On 9.03.20 г. 22:23 ч., Josef Bacik wrote:
> For unlink transactions and block group removal
> btrfs_start_transaction_fallback_global_rsv will first try to start
> an ordinary transaction and if it fails it will fall back to reserving
> the required amount by stealing from the global reserve. This is sound
> in theory but current code doesn't perform any locking or throttling so
> if there are multiple concurrent unlink() callers they can deplete
> the global reservation which will result in ENOSPC.

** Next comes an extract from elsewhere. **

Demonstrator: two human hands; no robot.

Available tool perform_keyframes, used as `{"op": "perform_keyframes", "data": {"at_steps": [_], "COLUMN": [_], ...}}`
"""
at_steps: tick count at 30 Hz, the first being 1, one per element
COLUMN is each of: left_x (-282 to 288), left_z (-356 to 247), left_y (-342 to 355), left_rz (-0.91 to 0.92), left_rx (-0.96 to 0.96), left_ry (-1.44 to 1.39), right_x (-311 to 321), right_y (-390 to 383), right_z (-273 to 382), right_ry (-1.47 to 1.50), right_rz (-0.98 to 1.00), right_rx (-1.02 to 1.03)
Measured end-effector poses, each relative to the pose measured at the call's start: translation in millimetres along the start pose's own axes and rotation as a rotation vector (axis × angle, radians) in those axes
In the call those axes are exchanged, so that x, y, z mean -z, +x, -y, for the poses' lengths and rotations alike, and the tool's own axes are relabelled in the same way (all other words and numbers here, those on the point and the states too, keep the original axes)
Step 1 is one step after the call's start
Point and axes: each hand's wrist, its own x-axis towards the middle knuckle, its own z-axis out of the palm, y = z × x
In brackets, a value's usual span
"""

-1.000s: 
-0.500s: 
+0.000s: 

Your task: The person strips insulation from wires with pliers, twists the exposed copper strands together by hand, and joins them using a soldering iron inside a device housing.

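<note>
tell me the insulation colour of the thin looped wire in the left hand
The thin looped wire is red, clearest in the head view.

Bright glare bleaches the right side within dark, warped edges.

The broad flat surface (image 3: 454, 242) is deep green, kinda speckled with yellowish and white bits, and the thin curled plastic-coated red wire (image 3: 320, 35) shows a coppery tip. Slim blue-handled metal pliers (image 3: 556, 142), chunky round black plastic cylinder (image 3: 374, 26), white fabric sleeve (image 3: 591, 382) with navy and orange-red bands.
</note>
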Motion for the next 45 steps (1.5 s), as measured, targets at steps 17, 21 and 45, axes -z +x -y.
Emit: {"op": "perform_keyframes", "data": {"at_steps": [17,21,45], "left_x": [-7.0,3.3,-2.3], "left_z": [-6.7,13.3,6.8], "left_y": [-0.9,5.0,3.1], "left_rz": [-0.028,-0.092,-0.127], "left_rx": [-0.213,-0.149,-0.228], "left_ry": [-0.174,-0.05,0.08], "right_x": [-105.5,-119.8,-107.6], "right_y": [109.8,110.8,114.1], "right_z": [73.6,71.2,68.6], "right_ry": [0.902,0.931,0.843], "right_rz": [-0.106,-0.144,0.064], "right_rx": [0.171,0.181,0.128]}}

Your introduction of the problem and proposed solution are better worded
in the introduction letter so I'd rather see some of that text copied
here, I guess David can also help.

> 
> Fix this behavior by introducing BTRFS_RESERVE_FLUSH_ALL_STEAL. It's
> used to mark unlink reservation. The flushing machinery is modified to
> steal from global reservation when it sees such reservation being on the
> brink of failure (in maybe_fail_all_tickets).>
> Signed-off-by: Josef Bacik <josef@toxicpanda.com>
> ---
>  fs/btrfs/block-group.c |  2 +-
>  fs/btrfs/ctree.h       |  1 +
>  fs/btrfs/inode.c       |  2 +-
>  fs/btrfs/space-info.c  | 38 +++++++++++++++++++++++++++++++++++++-
>  fs/btrfs/space-info.h  |  1 +
>  fs/btrfs/transaction.c | 42 +++++-------------------------------------
>  fs/btrfs/transaction.h |  3 +--
>  7 files changed, 47 insertions(+), 42 deletions(-)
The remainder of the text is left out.